Sin embargo, se escucha más de una vez una frase, expuesta por uno de los cuatro embaucadores, J. Daniel Atlas, que pretende ser el leit motiv de la propuesta pero que no basta para satisfacer nuestras expectativas: “Cuanto más cerca estés, menos vas a ver”. Y es verdad, como ya se ha apuntado, que, absortos como estamos en las pequeñas celadas que Ahora me ves nos tiende cada pocos minutos, se nos escapa el verdadero truco que nos estaban proponiendo los responsables del film hasta que nos explota en los ojos. Pero también es incuestionable que, una vez revelado este, el conjunto tiene mucho más de fuego de artificio que de magia auténtica y fascinante.

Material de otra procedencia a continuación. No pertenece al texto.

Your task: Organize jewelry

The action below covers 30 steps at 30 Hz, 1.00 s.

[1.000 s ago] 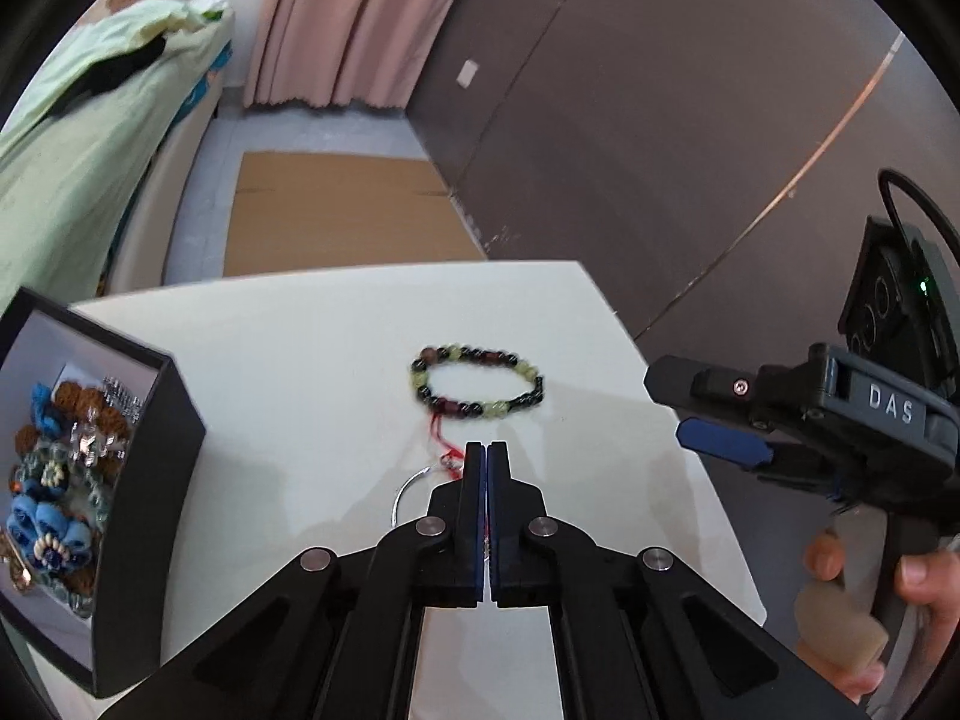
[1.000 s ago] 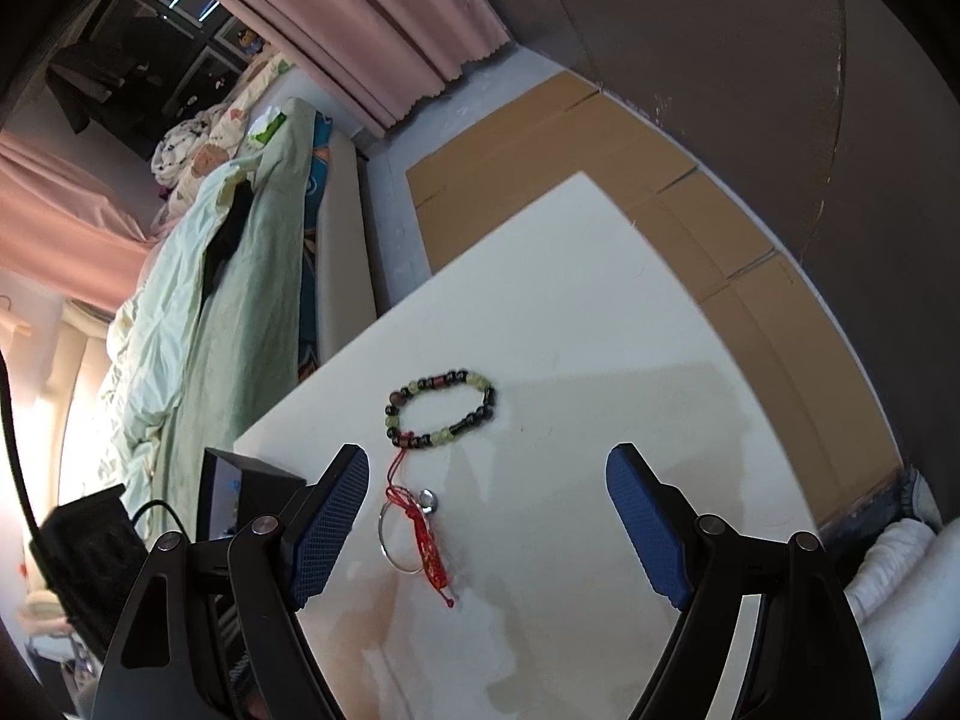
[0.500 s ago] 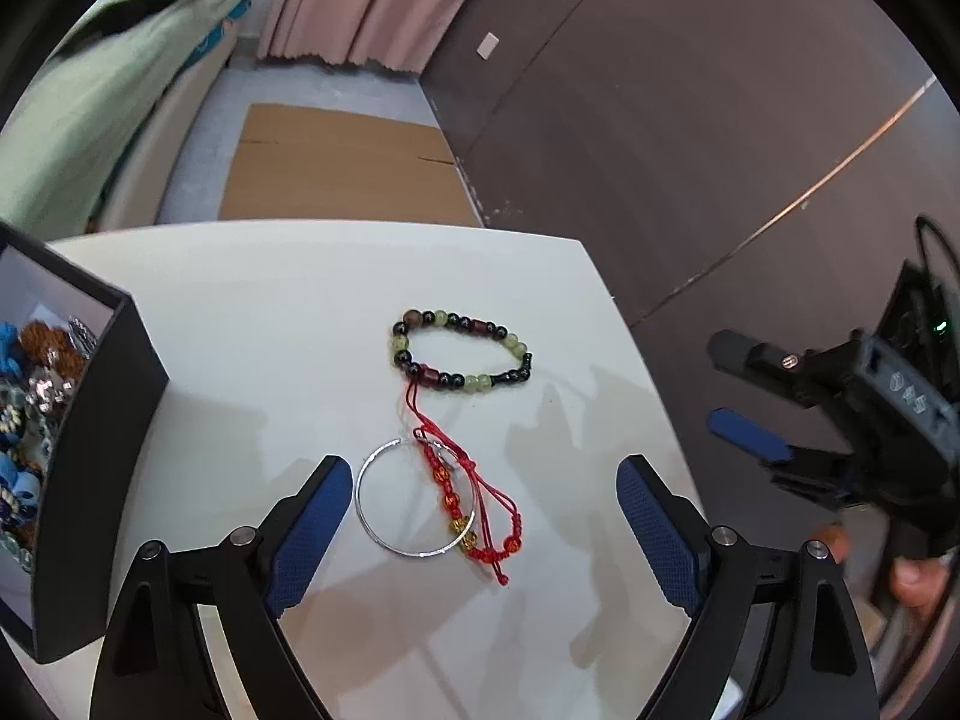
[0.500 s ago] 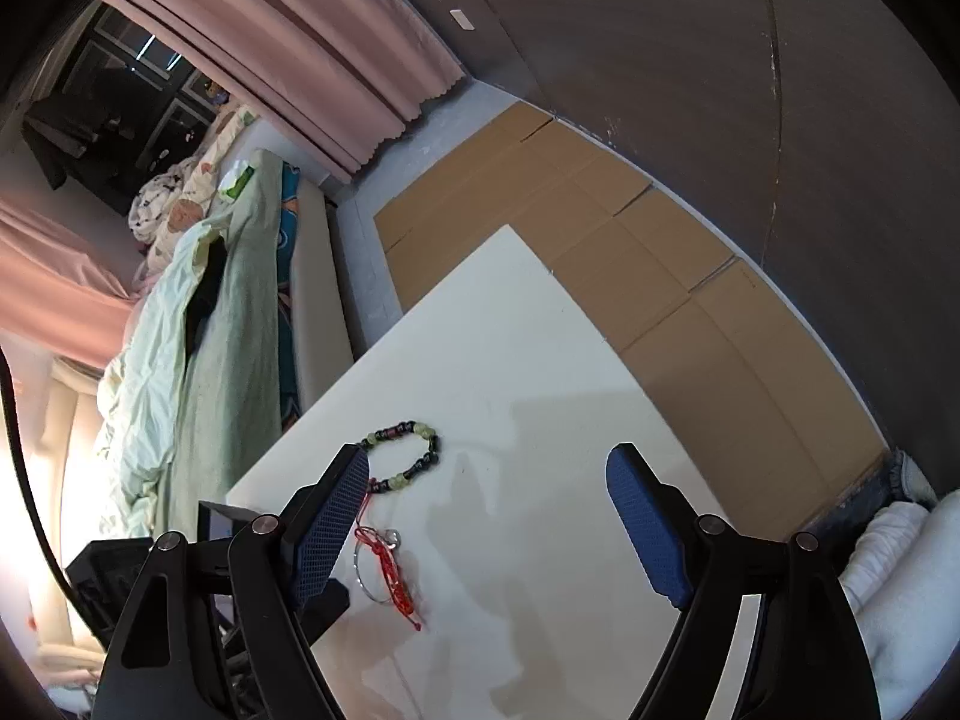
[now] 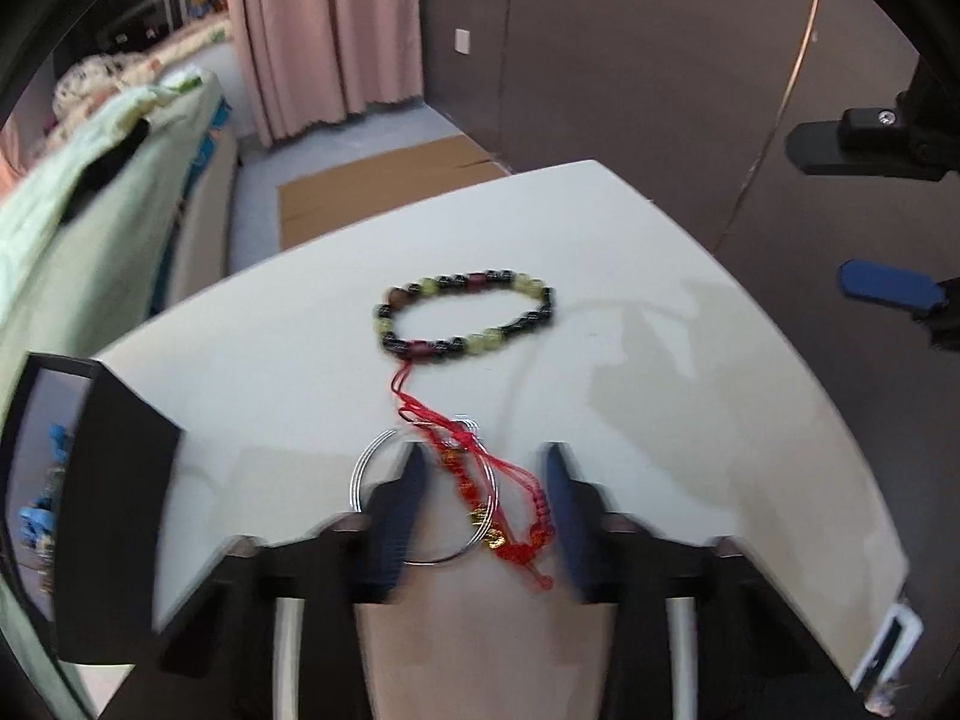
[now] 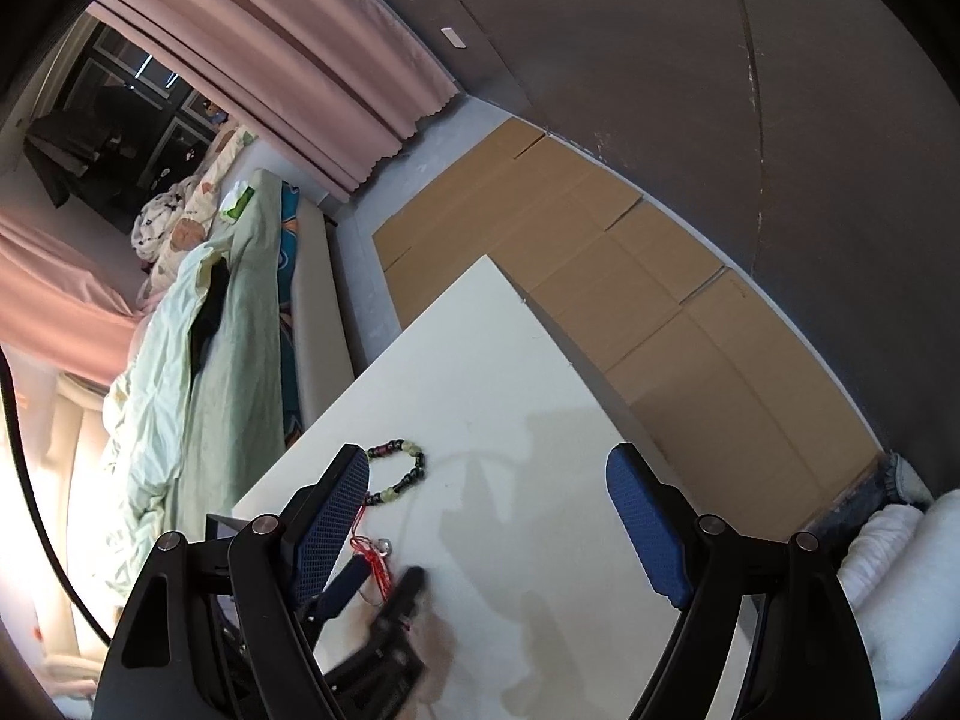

Ahora me ves… está resuelta con pulcritud, pero no hay en ella más talento que el justo y necesario para que sus casi dos horas de metraje no pesen, dejando mucha menos huella que modelos obvios como Topkapi (1964), Sospechosos habituales (1995) y The Game (1997). Obligado volver a remitirse al Houdini de Cómo hacer bien el mal: “Un truco viejo bien hecho es mejor que un truco nuevo sin demasiados efectos”.